The kettle began to whistle, and then it began to scream.

 

* * *

 

The sun was shining bright on a Saturday afternoon, so they headed down to the beach as a family.

Harriet was playing with that little neighbour girl… Lara or Laura or Cara or something. Hazel had left her with specific instructions to look after John, and at the moment it seemed that the three of them were involved in a splash fight.

Tom rustled the paper next to her, reading the weekend sports pages. Hazel sighed and went back to her book, _Lost at Sea - a tale of Romance and Misadventure on the High Seas!_

When she looked up again, Harriet and the girl were splashing at each other. John was playing by himself in the waves, looking down into the water and watching the waves and sand carve new paths around his feet.

She went back to her novel. She was trying to be interested in the sordid escapades of Veronica Valance and Captain Blackheart aboard the Burning Passion.

When she looked up again, Harriet and the girl - Carla - were doing handstands in the water. And John was…

She couldn’t see John.

Panic sank its claws into her throat.

“Tom!” Hazel said, shaking Mr. Watson. “I can’t see John!”

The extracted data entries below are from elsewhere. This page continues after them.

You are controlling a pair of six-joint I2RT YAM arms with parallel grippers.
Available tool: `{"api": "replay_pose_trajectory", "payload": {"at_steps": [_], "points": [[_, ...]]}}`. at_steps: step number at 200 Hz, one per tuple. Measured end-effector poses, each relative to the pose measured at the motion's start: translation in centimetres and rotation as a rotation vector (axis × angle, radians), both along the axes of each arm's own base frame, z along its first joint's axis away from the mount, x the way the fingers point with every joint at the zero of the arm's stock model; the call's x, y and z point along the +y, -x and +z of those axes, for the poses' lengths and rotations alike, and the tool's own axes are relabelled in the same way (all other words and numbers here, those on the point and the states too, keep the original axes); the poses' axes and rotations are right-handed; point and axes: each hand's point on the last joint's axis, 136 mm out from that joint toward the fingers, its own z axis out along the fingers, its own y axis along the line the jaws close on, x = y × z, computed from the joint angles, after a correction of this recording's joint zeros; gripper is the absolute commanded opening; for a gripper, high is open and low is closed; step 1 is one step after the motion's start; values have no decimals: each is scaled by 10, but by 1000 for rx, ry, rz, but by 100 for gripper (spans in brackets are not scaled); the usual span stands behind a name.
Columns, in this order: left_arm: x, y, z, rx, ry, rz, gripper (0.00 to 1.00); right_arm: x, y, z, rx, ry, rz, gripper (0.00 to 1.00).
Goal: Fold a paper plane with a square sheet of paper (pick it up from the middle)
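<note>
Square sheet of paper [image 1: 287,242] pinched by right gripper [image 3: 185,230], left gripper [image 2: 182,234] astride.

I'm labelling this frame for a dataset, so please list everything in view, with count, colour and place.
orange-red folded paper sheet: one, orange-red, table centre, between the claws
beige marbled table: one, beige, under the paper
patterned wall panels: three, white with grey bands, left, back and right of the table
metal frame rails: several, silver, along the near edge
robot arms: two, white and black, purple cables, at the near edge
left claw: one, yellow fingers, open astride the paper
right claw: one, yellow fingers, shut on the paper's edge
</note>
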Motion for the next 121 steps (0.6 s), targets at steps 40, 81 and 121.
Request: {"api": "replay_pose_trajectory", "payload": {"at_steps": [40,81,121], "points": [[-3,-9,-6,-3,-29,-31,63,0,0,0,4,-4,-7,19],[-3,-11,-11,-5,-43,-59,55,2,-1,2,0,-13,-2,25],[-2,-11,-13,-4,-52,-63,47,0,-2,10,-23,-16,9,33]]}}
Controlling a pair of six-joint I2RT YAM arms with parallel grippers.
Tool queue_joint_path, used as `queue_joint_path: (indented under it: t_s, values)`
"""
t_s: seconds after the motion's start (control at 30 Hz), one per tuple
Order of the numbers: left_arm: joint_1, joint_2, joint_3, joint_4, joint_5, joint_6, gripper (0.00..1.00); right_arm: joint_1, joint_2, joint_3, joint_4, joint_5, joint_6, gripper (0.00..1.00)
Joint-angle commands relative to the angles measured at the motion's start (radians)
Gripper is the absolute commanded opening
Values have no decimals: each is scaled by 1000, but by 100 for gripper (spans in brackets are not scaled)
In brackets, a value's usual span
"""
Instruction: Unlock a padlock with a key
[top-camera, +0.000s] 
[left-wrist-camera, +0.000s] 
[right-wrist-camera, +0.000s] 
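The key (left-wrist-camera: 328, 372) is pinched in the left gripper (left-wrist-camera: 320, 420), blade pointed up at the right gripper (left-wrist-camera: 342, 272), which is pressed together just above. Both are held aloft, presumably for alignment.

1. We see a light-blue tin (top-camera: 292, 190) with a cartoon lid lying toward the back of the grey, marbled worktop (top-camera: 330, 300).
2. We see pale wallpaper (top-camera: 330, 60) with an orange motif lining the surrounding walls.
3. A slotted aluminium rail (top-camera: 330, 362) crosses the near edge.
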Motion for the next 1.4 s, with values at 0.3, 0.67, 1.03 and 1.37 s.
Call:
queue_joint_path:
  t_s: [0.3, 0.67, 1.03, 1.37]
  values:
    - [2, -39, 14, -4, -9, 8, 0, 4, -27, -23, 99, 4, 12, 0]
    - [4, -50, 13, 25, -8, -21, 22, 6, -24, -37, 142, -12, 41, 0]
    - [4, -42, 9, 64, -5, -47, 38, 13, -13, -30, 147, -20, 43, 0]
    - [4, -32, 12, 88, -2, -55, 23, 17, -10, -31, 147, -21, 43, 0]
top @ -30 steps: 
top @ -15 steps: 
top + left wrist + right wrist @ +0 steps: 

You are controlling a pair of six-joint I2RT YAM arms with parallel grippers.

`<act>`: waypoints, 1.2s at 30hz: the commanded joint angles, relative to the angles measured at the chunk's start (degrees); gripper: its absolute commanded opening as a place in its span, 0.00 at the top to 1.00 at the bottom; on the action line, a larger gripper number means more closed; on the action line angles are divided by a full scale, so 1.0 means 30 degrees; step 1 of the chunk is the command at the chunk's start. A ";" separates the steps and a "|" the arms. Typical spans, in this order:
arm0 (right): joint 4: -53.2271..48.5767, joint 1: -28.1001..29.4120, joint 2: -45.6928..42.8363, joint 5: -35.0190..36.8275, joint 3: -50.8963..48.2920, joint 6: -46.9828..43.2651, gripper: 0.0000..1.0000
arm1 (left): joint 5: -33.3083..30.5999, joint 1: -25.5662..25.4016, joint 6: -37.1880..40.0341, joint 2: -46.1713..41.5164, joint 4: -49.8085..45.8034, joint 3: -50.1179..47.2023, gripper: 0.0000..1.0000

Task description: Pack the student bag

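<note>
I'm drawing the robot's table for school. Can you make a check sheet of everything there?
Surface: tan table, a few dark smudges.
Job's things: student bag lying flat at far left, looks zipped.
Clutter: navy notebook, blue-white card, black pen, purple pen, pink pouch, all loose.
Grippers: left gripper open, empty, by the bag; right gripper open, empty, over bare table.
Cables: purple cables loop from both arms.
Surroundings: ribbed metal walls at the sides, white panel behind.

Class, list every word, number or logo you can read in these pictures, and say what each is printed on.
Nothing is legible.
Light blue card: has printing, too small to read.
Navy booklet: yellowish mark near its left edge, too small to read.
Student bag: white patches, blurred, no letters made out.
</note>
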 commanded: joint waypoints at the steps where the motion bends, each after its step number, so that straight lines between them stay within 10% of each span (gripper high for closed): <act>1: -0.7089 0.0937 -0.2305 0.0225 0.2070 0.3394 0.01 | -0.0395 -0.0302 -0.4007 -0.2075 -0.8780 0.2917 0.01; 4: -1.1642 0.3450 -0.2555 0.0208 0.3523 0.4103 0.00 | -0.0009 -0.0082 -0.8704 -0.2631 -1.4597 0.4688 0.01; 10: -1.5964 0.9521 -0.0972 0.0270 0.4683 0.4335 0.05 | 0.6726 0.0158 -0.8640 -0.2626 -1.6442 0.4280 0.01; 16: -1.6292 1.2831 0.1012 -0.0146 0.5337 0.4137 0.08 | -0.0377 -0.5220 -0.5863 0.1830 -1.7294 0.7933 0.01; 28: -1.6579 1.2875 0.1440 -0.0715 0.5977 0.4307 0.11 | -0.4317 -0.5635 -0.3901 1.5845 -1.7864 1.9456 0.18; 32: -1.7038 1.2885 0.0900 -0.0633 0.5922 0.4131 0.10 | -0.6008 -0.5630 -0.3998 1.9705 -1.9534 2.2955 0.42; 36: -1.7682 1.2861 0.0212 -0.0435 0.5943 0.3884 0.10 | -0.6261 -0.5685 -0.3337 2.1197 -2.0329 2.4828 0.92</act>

“He’s out there with Harry. I’m sure he’s just swimming in the water.”

Hazel looked out at the water. There was Harry, there was Cara, there was no sign at all of a little blond head bobbing in the water. “No!” She sprang to her feet, fear making her voice high. “I can’t see him!”

Tom got to his feet as well, throwing his newspaper aside. The two of them rushed to the water, screaming John’s name. Her husband headed for Harriet; Hazel could hear him demanding to know where her brother was.

“He was just here, Dad, I swear!” Harriet insisted.

Hazel splashed through the water, turning around and around until her head was spinning. Water, water, all around and the blue sky above. No sign of John.

“John!” she screamed, “John!” - until her voice was hoarse. There was no reply.

Thomas was speaking to the lifeguard on duty, who had not seen anything either.

The tide. John had stood there on the wet sand and watched as the waves flooded over him and then retreated, pulling with it sand and bits of seaweed. Over and over the waves washed up on the sand and washed away again. Little by little, the water had washed away her little boy. He could have been caught in a riptide, he could have been tugged out to sea. He was a good swimmer but what was a small boy against the force of an ocean?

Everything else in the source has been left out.